━━━ Data provided ━━━

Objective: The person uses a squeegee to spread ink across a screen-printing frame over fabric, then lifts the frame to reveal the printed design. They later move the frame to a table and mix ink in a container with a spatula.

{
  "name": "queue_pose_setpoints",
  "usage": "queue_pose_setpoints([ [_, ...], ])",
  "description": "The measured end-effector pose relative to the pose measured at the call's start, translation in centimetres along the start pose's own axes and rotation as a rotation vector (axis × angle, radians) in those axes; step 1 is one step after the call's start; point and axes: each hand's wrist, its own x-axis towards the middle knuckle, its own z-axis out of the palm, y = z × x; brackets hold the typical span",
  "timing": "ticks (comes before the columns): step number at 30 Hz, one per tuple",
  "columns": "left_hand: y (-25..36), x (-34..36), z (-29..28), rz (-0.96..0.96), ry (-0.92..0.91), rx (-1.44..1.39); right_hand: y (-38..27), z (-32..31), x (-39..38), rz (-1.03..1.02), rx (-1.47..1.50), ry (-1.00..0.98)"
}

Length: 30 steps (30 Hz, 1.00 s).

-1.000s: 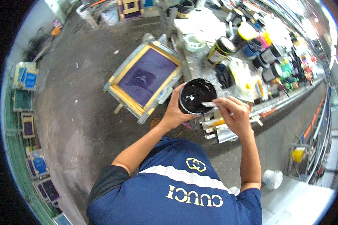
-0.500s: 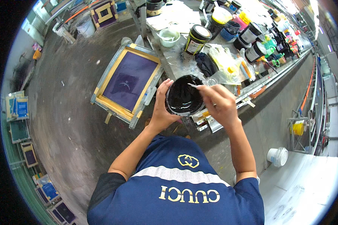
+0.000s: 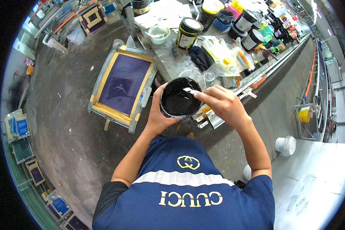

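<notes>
A round tub of glossy black ink (image 3: 178,102) is held up in front of me. My left hand (image 3: 160,115) is closed around its left side, thumb toward me. My right hand (image 3: 227,106) is closed in a pinch on a pale stirring stick (image 3: 190,91), whose far end goes into the ink and is hidden there. Just beyond the tub, a clear plastic lid or dish (image 3: 196,76) and a small clear cup (image 3: 209,75) lie at the bench corner. A wood-framed printing screen with purple mesh (image 3: 120,84) stands to the left.
The bench (image 3: 168,61) carries a black-lidded jar (image 3: 189,33), a pale green bowl (image 3: 159,34), a black cloth (image 3: 200,58), yellowish gloves (image 3: 214,49) and several ink pots. A grey bucket (image 3: 75,33) stands far left; a white bucket (image 3: 285,145) lies at right.
The stick has swung round in the tub and more of it shows above the ink. Tub and hands sit slightly further left in view, and the whole scene has shifted a little.
</notes>
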Motion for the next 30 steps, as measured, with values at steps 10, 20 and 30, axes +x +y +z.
queue_pose_setpoints([
  [10,0.4,0.4,1.4,-0.013,-0.073,-0.022,-0.1,1.3,-0.1,0.221,0.196,0.197],
  [20,-0.3,0.7,1.9,-0.045,-0.073,-0.022,0.0,0.9,-0.6,0.254,0.156,0.222],
  [30,-0.5,0.8,2.3,-0.053,-0.102,-0.057,-0.7,1.7,-0.8,0.294,0.141,0.273],
])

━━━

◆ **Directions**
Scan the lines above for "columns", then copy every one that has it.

◆ **Result of this task**
  "timing": "ticks (comes before the columns): step number at 30 Hz, one per tuple",
  "columns": "left_hand: y (-25..36), x (-34..36), z (-29..28), rz (-0.96..0.96), ry (-0.92..0.91), rx (-1.44..1.39); right_hand: y (-38..27), z (-32..31), x (-39..38), rz (-1.03..1.02), rx (-1.47..1.50), ry (-1.00..0.98)"

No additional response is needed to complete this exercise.